> WHAT TO DO:
What you return must be the full data, repeated verbatim, with no pictures in it.

=== DATA SHOWN ===

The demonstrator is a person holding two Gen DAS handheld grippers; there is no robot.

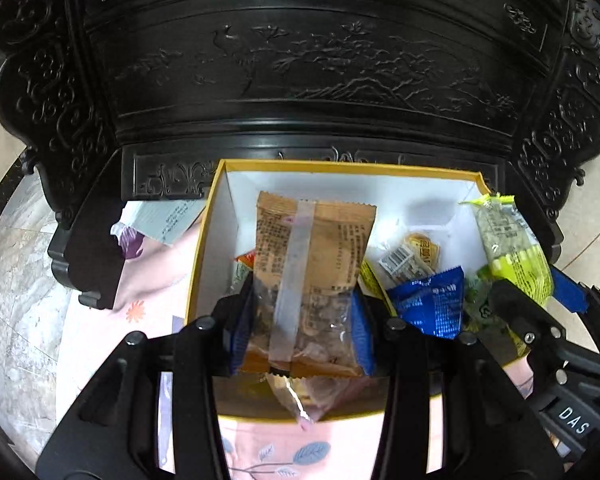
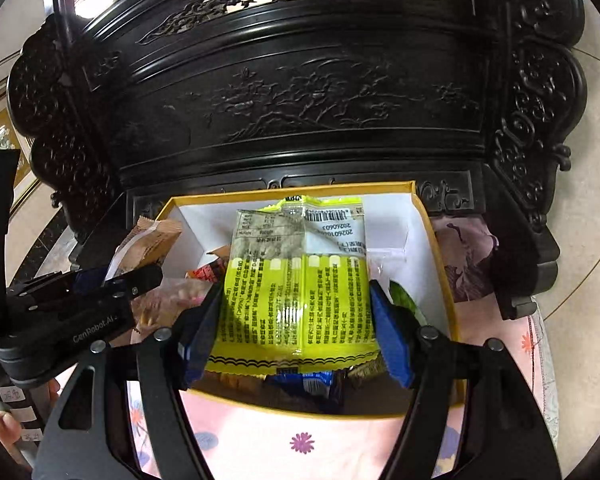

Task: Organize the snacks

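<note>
While both grippers hang over the yellow-rimmed box (image 1: 204,240), the left gripper (image 1: 296,340) is clamped on a brown snack packet (image 1: 312,264) at frame centre, above the box's left half. At centre of the right wrist view, the right gripper (image 2: 296,336) pinches a yellow-green snack packet (image 2: 300,280) over the box's white interior. Lower right in the left view, a blue packet (image 1: 432,304) lies in the box, which sits on a pink floral cloth (image 2: 300,440) before a dark carved cabinet (image 1: 300,72)

A dark carved wooden cabinet (image 1: 300,60) rises behind a pink floral cloth (image 2: 300,440).
</note>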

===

> OUTPUT FOR THIS TASK:
The demonstrator is a person holding two Gen DAS handheld grippers; there is no robot.


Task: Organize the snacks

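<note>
While both grippers hang over the yellow-rimmed box (image 1: 204,240), the left gripper (image 1: 296,340) is clamped on a brown snack packet (image 1: 312,264) at frame centre, above the box's left half. At centre of the right wrist view, the right gripper (image 2: 296,336) pinches a yellow-green snack packet (image 2: 300,280) over the box's white interior. Lower right in the left view, a blue packet (image 1: 432,304) lies in the box, which sits on a pink floral cloth (image 2: 300,440) before a dark carved cabinet (image 1: 300,72)

A dark carved wooden cabinet (image 1: 300,60) rises behind a pink floral cloth (image 2: 300,440).
</note>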

There's no more to the output.